→ Material provided
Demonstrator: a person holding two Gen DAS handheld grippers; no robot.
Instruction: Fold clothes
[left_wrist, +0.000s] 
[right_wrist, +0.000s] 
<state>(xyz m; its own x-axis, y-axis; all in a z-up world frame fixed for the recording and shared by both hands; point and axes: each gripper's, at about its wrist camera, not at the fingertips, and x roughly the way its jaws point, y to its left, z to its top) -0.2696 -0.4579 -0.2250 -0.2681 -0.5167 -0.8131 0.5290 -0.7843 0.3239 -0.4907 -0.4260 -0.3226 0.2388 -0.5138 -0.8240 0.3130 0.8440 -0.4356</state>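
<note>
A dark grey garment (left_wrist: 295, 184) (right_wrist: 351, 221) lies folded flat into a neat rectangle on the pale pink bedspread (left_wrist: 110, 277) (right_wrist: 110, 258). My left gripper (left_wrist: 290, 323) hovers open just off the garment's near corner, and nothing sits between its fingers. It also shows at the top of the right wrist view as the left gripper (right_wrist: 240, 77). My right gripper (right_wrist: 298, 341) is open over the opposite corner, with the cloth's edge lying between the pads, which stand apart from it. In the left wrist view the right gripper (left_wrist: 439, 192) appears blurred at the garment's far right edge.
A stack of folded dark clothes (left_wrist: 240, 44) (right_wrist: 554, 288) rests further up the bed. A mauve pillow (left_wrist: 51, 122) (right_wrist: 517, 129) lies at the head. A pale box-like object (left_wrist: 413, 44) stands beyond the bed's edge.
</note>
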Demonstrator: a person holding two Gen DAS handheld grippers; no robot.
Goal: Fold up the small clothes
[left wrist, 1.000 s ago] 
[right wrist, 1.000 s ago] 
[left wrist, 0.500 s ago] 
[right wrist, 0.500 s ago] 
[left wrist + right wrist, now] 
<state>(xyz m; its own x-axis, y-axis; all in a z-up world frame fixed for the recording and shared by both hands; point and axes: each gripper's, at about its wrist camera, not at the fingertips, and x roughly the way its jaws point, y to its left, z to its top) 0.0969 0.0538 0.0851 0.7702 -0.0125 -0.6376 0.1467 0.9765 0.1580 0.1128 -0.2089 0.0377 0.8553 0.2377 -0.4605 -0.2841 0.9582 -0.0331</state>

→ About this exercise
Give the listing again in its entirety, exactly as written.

→ Exercise result
Demonstrator: a person holding two Gen DAS handheld grippers; no robot.
Instruction: Fold clothes
[left_wrist, +0.000s] 
[right_wrist, +0.000s] 
<state>(xyz m; its own x-axis, y-axis; all in a z-up world frame fixed for the recording and shared by both hands; point and axes: each gripper's, at about its wrist camera, not at the fingertips, and x roughly the way its jaws point, y to its left, z to its top) -0.2696 -0.4579 -0.2250 -0.2681 -0.5167 -0.8131 0.5290 -0.7843 0.3239 -0.4907 -0.4260 -0.3226 0.2388 -0.5138 -0.8240 0.3130 0.8440 -0.4356</state>
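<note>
A dark grey garment (left_wrist: 295, 184) (right_wrist: 351, 221) lies folded flat into a neat rectangle on the pale pink bedspread (left_wrist: 110, 277) (right_wrist: 110, 258). My left gripper (left_wrist: 290, 323) hovers open just off the garment's near corner, and nothing sits between its fingers. It also shows at the top of the right wrist view as the left gripper (right_wrist: 240, 77). My right gripper (right_wrist: 298, 341) is open over the opposite corner, with the cloth's edge lying between the pads, which stand apart from it. In the left wrist view the right gripper (left_wrist: 439, 192) appears blurred at the garment's far right edge.
A stack of folded dark clothes (left_wrist: 240, 44) (right_wrist: 554, 288) rests further up the bed. A mauve pillow (left_wrist: 51, 122) (right_wrist: 517, 129) lies at the head. A pale box-like object (left_wrist: 413, 44) stands beyond the bed's edge.
</note>
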Demonstrator: a person holding two Gen DAS handheld grippers; no robot.
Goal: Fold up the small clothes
[left wrist, 1.000 s ago] 
[right wrist, 1.000 s ago] 
[left wrist, 0.500 s ago] 
[right wrist, 0.500 s ago] 
[left wrist + right wrist, now] 
<state>(xyz m; its own x-axis, y-axis; all in a z-up world frame fixed for the recording and shared by both hands; point and axes: each gripper's, at about its wrist camera, not at the fingertips, and x roughly the way its jaws point, y to its left, z to its top) 0.0969 0.0538 0.0851 0.7702 -0.0125 -0.6376 0.1467 0.9765 0.1580 0.1128 -0.2089 0.0377 0.8553 0.2377 -0.4605 -0.2841 0.9582 -0.0331</state>

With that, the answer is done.